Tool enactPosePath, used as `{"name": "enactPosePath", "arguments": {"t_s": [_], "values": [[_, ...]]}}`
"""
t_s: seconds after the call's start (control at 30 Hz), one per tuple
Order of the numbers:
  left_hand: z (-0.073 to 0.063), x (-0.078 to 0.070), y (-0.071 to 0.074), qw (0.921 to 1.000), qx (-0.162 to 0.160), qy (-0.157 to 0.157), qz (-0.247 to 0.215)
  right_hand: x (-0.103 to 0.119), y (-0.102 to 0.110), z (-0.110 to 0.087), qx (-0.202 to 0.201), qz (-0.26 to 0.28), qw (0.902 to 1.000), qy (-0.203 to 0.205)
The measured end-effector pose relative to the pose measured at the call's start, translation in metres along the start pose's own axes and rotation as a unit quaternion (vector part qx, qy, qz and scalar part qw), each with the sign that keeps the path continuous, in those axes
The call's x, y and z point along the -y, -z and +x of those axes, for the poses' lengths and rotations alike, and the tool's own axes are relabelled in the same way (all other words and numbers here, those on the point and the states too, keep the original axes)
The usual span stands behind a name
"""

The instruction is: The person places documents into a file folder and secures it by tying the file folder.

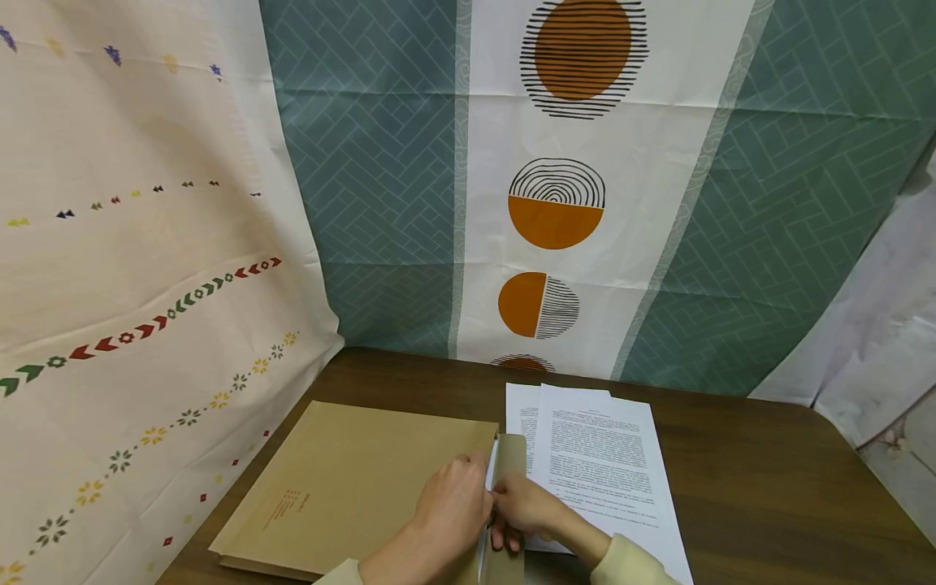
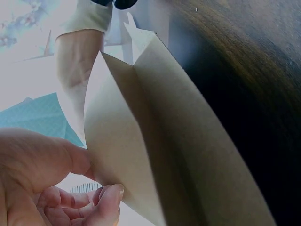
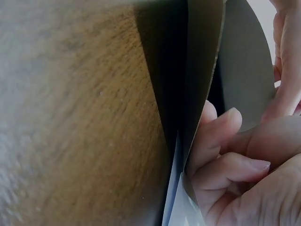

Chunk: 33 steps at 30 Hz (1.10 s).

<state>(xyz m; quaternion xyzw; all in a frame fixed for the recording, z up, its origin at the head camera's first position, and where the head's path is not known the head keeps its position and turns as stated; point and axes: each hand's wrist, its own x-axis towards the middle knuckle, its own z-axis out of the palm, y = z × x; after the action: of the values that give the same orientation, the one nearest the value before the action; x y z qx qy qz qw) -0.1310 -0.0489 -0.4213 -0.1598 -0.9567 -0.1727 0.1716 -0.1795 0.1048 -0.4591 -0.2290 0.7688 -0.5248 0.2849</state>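
Note:
A large brown kraft-paper file envelope (image 1: 366, 471) with small red print lies flat at the table's left and middle. Along its right side stands a narrow brown flap (image 1: 511, 455), with a white strip showing in the gap beside it. My left hand (image 1: 455, 508) pinches the upper panel's edge between thumb and finger; in the left wrist view, a folded brown side (image 2: 136, 94) spreads in a V. Over the flap, close by the left hand, my right hand (image 1: 530, 508) has its fingers curled at the brown edge. Its fingertips (image 3: 230, 120) show beside the brown sheet.
Printed white sheets (image 1: 595, 455) lie overlapping just right of the envelope, partly under the right forearm. The dark wooden table (image 1: 768, 487) extends to the right. Patterned cloth (image 1: 380, 203) hangs behind it, and a pale embroidered cloth (image 1: 146, 284) hangs at the left.

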Motion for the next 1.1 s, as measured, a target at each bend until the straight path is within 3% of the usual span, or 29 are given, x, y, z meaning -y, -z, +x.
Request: {"name": "enactPosePath", "arguments": {"t_s": [0.43,0.73,0.9,1.1], "values": [[0.000,0.000,-0.002,1.0000,0.000,0.003,0.007,-0.001,-0.004,0.003,-0.047,-0.054,0.9973,0.016],[-0.001,0.001,-0.002,0.9998,-0.017,-0.001,0.009,0.003,-0.003,-0.001,-0.085,-0.156,0.9837,0.026],[-0.002,0.002,-0.004,0.9998,-0.008,-0.001,0.018,0.006,0.007,-0.007,-0.091,-0.136,0.9862,0.023],[-0.002,0.003,-0.007,0.9994,-0.023,-0.003,0.026,0.003,0.037,-0.019,-0.110,-0.107,0.9876,0.035]]}}
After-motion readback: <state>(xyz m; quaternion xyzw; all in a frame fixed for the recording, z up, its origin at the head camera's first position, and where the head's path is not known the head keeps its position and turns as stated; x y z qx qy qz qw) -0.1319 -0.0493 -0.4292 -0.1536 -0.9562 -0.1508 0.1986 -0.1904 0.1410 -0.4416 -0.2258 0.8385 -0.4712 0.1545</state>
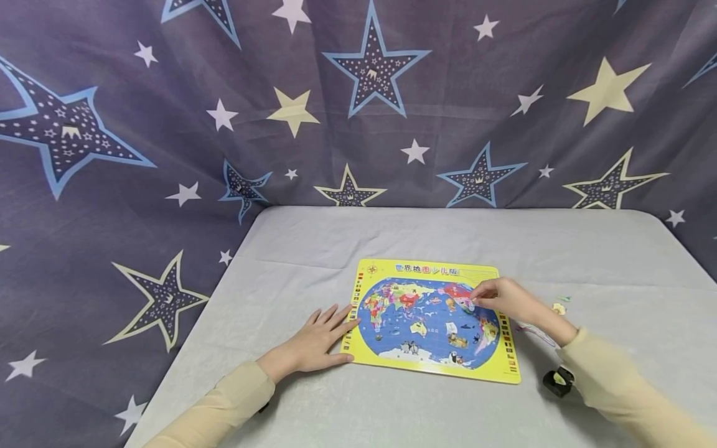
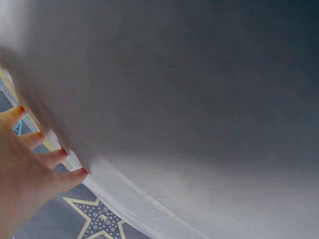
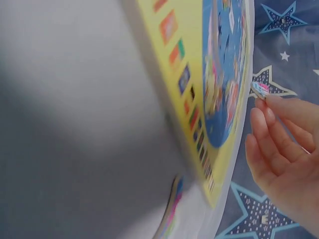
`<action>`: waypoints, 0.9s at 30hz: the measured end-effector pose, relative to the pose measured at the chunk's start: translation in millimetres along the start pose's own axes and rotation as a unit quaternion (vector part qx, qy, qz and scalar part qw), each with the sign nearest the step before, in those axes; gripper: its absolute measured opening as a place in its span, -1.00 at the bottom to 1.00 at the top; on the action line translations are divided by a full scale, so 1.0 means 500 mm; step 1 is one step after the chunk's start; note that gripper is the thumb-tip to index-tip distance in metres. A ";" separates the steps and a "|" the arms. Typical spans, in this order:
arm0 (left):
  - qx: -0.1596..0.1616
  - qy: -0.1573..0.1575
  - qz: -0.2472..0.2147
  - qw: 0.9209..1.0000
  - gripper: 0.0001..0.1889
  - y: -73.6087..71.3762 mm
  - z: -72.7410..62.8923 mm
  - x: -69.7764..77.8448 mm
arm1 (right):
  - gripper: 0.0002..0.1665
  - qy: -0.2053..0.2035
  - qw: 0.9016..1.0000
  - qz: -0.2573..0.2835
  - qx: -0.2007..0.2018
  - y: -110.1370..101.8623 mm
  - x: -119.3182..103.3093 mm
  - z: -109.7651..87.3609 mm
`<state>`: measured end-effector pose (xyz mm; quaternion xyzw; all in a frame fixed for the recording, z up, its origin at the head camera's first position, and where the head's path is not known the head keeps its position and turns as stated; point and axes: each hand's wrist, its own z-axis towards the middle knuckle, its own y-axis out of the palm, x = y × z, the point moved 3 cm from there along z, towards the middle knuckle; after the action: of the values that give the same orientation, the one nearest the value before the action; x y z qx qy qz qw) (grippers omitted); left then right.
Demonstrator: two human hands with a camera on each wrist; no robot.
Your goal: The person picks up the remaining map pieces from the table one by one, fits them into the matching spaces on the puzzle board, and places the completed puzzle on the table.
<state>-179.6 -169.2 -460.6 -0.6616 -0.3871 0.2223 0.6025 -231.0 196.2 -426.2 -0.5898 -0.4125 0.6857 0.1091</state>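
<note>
A yellow-bordered world map puzzle board [image 1: 431, 372] lies flat on the grey table, with a blue oval map and small flags along its sides. My left hand [image 1: 319, 341] is spread on the table, fingertips at the board's left edge. Over the map's upper right, my right hand [image 1: 504, 298] pinches a small puzzle piece [image 3: 260, 89] between thumb and fingertips. The piece is thin, with blue and pink print. In the right wrist view this hand [image 3: 284, 144] shows its palm side, the other fingers bent loosely.
Loose puzzle pieces [image 1: 559, 308] lie on the table right of the board, partly behind the right forearm. One loose piece [image 3: 169, 209] shows edge-on in the right wrist view. A black wrist device [image 1: 559, 381] sits under the right sleeve. A star-patterned curtain [image 1: 392, 155] hangs behind the table.
</note>
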 end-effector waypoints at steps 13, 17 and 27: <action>-0.002 -0.002 0.001 1.000 -0.24 0.001 0.000 -0.001 | -0.86 -0.047 0.998 0.039 -0.017 0.059 -0.053 0.047; -0.003 0.001 0.000 1.000 -0.24 0.001 0.000 0.001 | -0.86 -0.055 0.997 0.041 -0.023 0.077 -0.066 0.059; -0.003 -0.002 0.001 1.000 -0.24 0.000 0.000 0.000 | -0.85 -0.078 0.995 0.038 -0.044 0.107 -0.094 0.082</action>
<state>-179.6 -169.2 -460.7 -0.6633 -0.3878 0.2230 0.5999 -236.5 114.4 -430.9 -0.5541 -0.4269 0.7142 0.0244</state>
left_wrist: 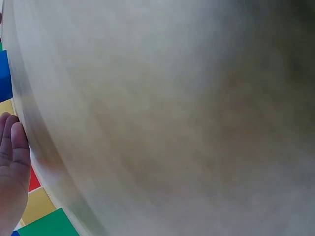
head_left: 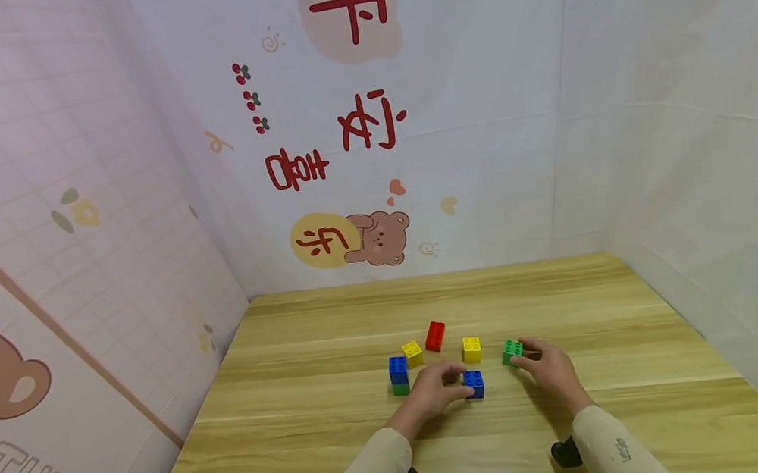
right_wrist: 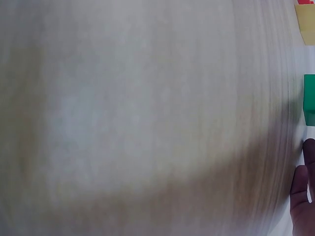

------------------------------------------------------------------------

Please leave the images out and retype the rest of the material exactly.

_RESULT OF THIS EXERCISE_
Tool enactPosePath, used as `{"name": "enactPosePath", "arguments": {"t_s": [_], "values": [[_, ...]]}}`
"""
t_s: seconds after the call's start (control at 30 Hz), one per tuple
Order of the numbers:
  left_hand: z (-0.073 to 0.063), x (-0.078 to 0.070), y (-0.071 to 0.074), qw (0.921 to 1.000), qx (-0.162 to 0.160), qy (-0.157 to 0.157), qz (-0.247 to 0.215)
  right_hand: x (-0.103 to 0.119), y (-0.102 to 0.110), z (-0.110 to 0.087), qx (-0.202 to 0.201), qz (-0.26 to 0.28), qw (0.902 to 1.000), qy (-0.203 to 0.205)
The measured end-effector pose relative to the pose measured at the call's start, translation in metres along the start pose's own axes and rotation as a unit quaternion (vector part qx, qy, qz and scalar part qw), each with the sign that keeps the path continuous, in those axes
The call's x, y and z point along the -y, -z and +x of those axes, for the poses' lengths and rotations alike, and the tool's own axes are relabelled in the same way (all other words and numbers here, those on the point and the states too, keep the original axes)
The usual span stands behind a name
"""

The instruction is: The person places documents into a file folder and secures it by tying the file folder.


Chunk: 33 steps at 30 Hz (1.10 s).

<state>(xyz m; quaternion xyzw; all in a frame fixed for the recording, z up, its origin at the head camera's first position, and where the head's path is not known the head keeps its position and turns as stated; point and axes: each hand's wrist, its own x-axis towards the middle knuckle, its own z-axis out of the palm, y = z × x; after the action: of the values that give the same orientation, the one nearest the value before the action; x y z qx qy qz qw) -0.1310 -0.0489 -0.4213 -0.1598 -0.9567 -0.1727 0.1716 -0.1795 0.1048 -0.4591 -0.2290 0.7688 -0.5248 0.2849</state>
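Note:
A large brown kraft-paper file envelope (image 1: 366, 471) with small red print lies flat at the table's left and middle. Along its right side stands a narrow brown flap (image 1: 511, 455), with a white strip showing in the gap beside it. My left hand (image 1: 455, 508) pinches the upper panel's edge between thumb and finger; in the left wrist view, a folded brown side (image 2: 136, 94) spreads in a V. Over the flap, close by the left hand, my right hand (image 1: 530, 508) has its fingers curled at the brown edge. Its fingertips (image 3: 230, 120) show beside the brown sheet.
Printed white sheets (image 1: 595, 455) lie overlapping just right of the envelope, partly under the right forearm. The dark wooden table (image 1: 768, 487) extends to the right. Patterned cloth (image 1: 380, 203) hangs behind it, and a pale embroidered cloth (image 1: 146, 284) hangs at the left.
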
Motion for the next 1.1 s, as measured, a target at each bend until the straight path is within 3% of the usual span, or 29 are given, x, y, z meaning -y, -z, +x.
Request: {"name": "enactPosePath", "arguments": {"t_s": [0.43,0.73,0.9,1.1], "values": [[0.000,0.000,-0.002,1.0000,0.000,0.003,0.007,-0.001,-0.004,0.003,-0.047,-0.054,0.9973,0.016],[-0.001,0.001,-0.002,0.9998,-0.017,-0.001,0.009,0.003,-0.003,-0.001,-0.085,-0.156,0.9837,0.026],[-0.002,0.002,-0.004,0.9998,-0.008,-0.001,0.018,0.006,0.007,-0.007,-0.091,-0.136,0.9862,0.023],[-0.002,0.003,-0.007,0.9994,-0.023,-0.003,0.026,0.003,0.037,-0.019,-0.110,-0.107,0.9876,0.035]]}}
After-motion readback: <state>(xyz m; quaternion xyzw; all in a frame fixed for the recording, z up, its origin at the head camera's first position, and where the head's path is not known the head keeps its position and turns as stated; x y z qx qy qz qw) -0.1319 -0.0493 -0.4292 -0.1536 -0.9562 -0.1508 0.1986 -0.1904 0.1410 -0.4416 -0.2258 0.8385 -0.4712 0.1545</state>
`<action>`: waypoints, 0.9s at 30hz: the measured end-effector pose, relative to the pose measured at the chunk's start: translation in millimetres along the start pose's own axes and rotation as a unit quaternion (vector part qx, qy, qz and scalar part qw), each with the sign nearest the step before, in those axes; gripper: its absolute measured opening as a place in its span, -1.00 at the bottom to 1.00 at the top; on the action line translations are divided by a full scale, so 1.0 means 500 mm; step 1 is one step after the chunk's start; note that gripper is the thumb-tip to index-tip distance in metres. A ";" separates the steps and a "|" the arms. Typical spans, in this order:
arm0 (left):
  - qx: -0.1596..0.1616
  - qy: -0.1573..0.1575
  - qz: -0.2472..0.2147
  - qw: 0.9209..1.0000
  - gripper: 0.0001..0.1889
  - y: -73.6087..71.3762 mm
  - z: -72.7410..62.8923 mm
  - x: -69.7764..77.8448 mm
arm1 (right):
  - gripper: 0.0002..0.1665
  - qy: -0.2053..0.2035
  - qw: 0.9016..1.0000
  - qz: -0.2573..0.2835
  - qx: -0.2007..0.2018
  - y: -110.1370..101.8623 mm
  - x: -119.3182..103.3093 mm
  - z: -109.7651..87.3609 mm
`<state>`: measured end-effector pose (xyz mm; quaternion xyzw; all in a frame fixed for the recording, z up, its origin at the head camera's first position, and where the head's path is not known the head keeps its position and turns as stated; point and axes: each hand's wrist, its own z-axis towards the middle knuckle, its own y-axis out of the palm, x = y × z, the point moved 3 cm from there along z, towards the middle knuckle; after the action: of the values that give the same orientation, the one nearest the value before the action; x y z qx qy qz qw) (grippers omitted); left then right.
Demonstrator: two human hands with a camera on each wrist; no robot.
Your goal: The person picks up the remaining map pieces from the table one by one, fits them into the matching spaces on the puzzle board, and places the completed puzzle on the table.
<state>-179.6 -169.2 -460.6 -0.6616 -0.3871 0.2223 0.6025 -231.0 196.2 -426.2 -0.5898 -0.4125 0.6857 0.1091</state>
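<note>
A yellow-bordered world map puzzle board [image 1: 431, 372] lies flat on the grey table, with a blue oval map and small flags along its sides. My left hand [image 1: 319, 341] is spread on the table, fingertips at the board's left edge. Over the map's upper right, my right hand [image 1: 504, 298] pinches a small puzzle piece [image 3: 260, 89] between thumb and fingertips. The piece is thin, with blue and pink print. In the right wrist view this hand [image 3: 284, 144] shows its palm side, the other fingers bent loosely.
Loose puzzle pieces [image 1: 559, 308] lie on the table right of the board, partly behind the right forearm. One loose piece [image 3: 169, 209] shows edge-on in the right wrist view. A black wrist device [image 1: 559, 381] sits under the right sleeve. A star-patterned curtain [image 1: 392, 155] hangs behind the table.
</note>
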 end-effector waypoints at steps 13, 17 and 27: <action>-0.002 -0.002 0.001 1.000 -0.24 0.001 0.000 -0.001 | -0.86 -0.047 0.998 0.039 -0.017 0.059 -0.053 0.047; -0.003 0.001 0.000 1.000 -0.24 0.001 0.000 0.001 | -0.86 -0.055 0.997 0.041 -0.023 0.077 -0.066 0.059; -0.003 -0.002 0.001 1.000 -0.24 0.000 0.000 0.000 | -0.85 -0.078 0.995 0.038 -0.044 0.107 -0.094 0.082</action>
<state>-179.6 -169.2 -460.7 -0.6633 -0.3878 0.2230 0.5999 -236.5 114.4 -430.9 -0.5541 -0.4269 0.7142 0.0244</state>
left_wrist: 
head_left: 
right_wrist: 

That is the complete output.